> _Problem statement_: Find the string "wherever" in the data, and copy out each line that has it.

> _Entries supplied_:
-----
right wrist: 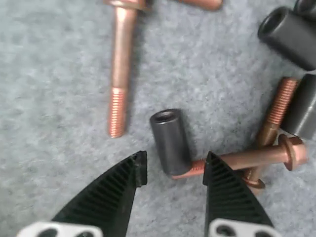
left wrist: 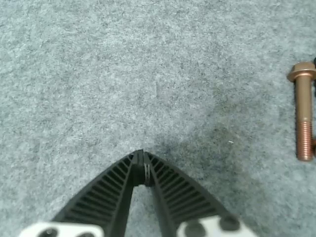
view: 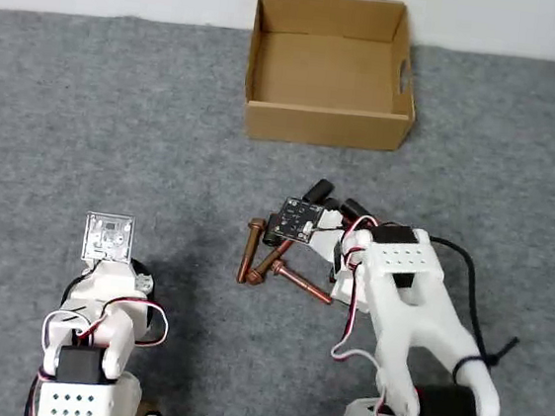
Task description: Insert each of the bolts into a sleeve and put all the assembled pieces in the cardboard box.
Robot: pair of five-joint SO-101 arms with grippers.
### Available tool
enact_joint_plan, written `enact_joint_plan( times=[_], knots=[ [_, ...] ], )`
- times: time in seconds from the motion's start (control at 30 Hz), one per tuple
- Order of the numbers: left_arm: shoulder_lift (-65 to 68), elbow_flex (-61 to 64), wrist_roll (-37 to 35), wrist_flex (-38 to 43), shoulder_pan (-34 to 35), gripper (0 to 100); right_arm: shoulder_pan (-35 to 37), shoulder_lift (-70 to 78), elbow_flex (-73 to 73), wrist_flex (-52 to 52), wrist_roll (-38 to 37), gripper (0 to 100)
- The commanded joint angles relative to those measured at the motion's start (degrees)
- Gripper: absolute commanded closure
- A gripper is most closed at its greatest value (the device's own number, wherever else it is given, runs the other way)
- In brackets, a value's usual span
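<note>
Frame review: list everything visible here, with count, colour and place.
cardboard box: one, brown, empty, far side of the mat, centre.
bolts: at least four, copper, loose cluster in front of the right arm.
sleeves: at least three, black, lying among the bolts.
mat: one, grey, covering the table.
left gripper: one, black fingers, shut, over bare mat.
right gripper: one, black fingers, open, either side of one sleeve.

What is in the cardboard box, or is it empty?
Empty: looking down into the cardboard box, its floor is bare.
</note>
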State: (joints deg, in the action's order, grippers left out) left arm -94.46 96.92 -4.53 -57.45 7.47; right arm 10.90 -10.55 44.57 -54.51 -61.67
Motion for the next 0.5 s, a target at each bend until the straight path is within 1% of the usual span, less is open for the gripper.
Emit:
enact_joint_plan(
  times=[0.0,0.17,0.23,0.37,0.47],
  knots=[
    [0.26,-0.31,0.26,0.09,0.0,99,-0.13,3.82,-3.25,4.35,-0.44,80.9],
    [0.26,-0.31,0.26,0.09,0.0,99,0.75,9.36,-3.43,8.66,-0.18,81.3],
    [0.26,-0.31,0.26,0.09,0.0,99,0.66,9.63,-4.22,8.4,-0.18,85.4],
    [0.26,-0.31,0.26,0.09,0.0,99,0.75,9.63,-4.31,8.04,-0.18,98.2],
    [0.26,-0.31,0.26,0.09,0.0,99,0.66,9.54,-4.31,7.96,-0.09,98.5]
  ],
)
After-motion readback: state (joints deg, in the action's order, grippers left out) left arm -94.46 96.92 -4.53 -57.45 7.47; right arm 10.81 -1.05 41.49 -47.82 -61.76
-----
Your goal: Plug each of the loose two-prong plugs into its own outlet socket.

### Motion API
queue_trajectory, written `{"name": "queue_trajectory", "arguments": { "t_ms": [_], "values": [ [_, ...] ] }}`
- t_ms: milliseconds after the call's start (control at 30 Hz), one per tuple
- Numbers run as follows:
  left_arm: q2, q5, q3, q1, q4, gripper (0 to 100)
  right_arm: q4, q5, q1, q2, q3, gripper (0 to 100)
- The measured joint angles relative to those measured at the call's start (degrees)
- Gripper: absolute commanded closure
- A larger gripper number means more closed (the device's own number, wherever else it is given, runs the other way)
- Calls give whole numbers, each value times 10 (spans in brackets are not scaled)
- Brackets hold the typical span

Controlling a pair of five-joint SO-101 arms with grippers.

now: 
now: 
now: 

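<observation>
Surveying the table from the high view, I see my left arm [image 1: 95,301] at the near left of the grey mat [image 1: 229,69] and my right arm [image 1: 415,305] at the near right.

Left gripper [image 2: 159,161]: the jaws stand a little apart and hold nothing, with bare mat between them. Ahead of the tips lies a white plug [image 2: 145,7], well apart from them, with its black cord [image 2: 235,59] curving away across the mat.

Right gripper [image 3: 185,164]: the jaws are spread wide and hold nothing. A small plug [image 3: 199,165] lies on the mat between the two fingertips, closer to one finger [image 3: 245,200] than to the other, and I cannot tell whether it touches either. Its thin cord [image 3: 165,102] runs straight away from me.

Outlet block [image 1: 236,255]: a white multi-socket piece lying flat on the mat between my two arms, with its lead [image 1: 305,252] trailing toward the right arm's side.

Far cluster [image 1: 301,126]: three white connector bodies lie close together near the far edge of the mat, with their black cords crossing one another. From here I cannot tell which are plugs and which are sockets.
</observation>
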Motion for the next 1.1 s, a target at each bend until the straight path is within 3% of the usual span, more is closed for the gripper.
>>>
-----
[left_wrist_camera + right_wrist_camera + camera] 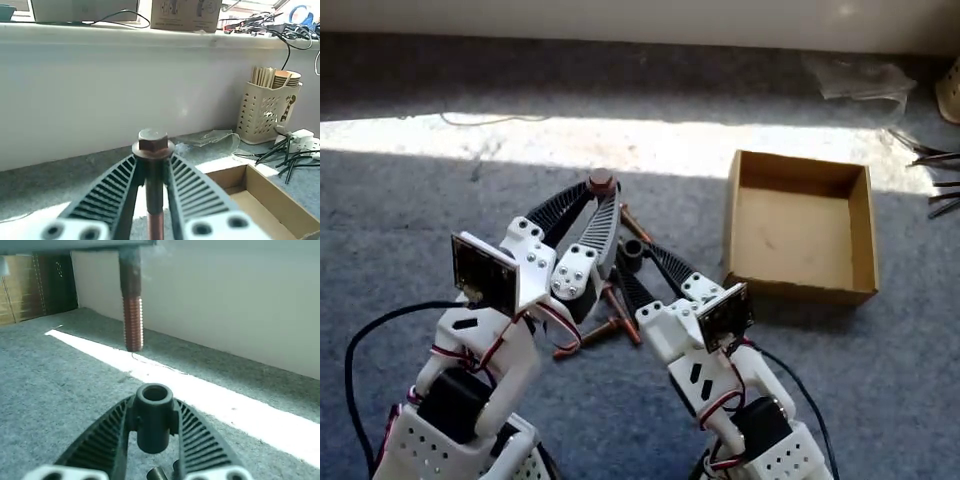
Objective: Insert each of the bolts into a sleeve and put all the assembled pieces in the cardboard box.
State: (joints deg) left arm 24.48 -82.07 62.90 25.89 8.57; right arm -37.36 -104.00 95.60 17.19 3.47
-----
> _Your response_:
- A gripper is most closed at its greatest value (the device's own number, wherever else it is given, runs the other way)
- A larger gripper number means more closed (the device's own number, wherever else it is given, runs the other way)

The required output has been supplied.